>>
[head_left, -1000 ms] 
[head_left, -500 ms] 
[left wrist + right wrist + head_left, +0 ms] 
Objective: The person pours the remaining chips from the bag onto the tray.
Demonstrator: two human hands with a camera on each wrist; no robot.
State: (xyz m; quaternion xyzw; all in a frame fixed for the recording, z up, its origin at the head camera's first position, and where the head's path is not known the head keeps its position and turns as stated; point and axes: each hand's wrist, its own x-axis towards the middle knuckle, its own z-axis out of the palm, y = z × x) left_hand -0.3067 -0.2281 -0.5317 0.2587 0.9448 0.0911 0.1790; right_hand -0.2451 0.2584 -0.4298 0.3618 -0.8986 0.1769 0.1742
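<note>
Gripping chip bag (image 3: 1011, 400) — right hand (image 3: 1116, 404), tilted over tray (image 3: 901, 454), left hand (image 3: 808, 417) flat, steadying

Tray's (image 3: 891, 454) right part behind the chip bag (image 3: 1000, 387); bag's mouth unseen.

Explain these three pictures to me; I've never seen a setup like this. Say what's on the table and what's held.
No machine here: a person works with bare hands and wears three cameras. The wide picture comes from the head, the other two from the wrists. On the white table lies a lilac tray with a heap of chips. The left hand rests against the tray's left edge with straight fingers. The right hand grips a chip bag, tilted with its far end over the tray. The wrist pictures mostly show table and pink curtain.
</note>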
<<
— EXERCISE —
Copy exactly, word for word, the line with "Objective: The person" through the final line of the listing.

— EXERCISE SOLUTION —
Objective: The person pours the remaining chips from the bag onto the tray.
Demonstrator: two human hands with a camera on each wrist; no robot.
State: (xyz m; quaternion xyzw; all in a frame fixed for the recording, z up, its origin at the head camera's first position, and where the head's path is not known the head keeps its position and turns as stated; point and axes: each hand's wrist, its own x-axis towards the middle knuckle, its own z-axis out of the palm, y = z × x) left_hand -0.3067 -0.2281 -0.5317 0.2587 0.9448 0.0911 0.1790; right_hand -0.2451 0.2584 -0.4298 0.3618 -0.8986 0.1769 0.1742
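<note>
Gripping chip bag (image 3: 1011, 400) — right hand (image 3: 1116, 404), tilted over tray (image 3: 901, 454), left hand (image 3: 808, 417) flat, steadying

Tray's (image 3: 891, 454) right part behind the chip bag (image 3: 1000, 387); bag's mouth unseen.

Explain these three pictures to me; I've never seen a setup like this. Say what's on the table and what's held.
No machine here: a person works with bare hands and wears three cameras. The wide picture comes from the head, the other two from the wrists. On the white table lies a lilac tray with a heap of chips. The left hand rests against the tray's left edge with straight fingers. The right hand grips a chip bag, tilted with its far end over the tray. The wrist pictures mostly show table and pink curtain.
</note>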

That completes the exercise.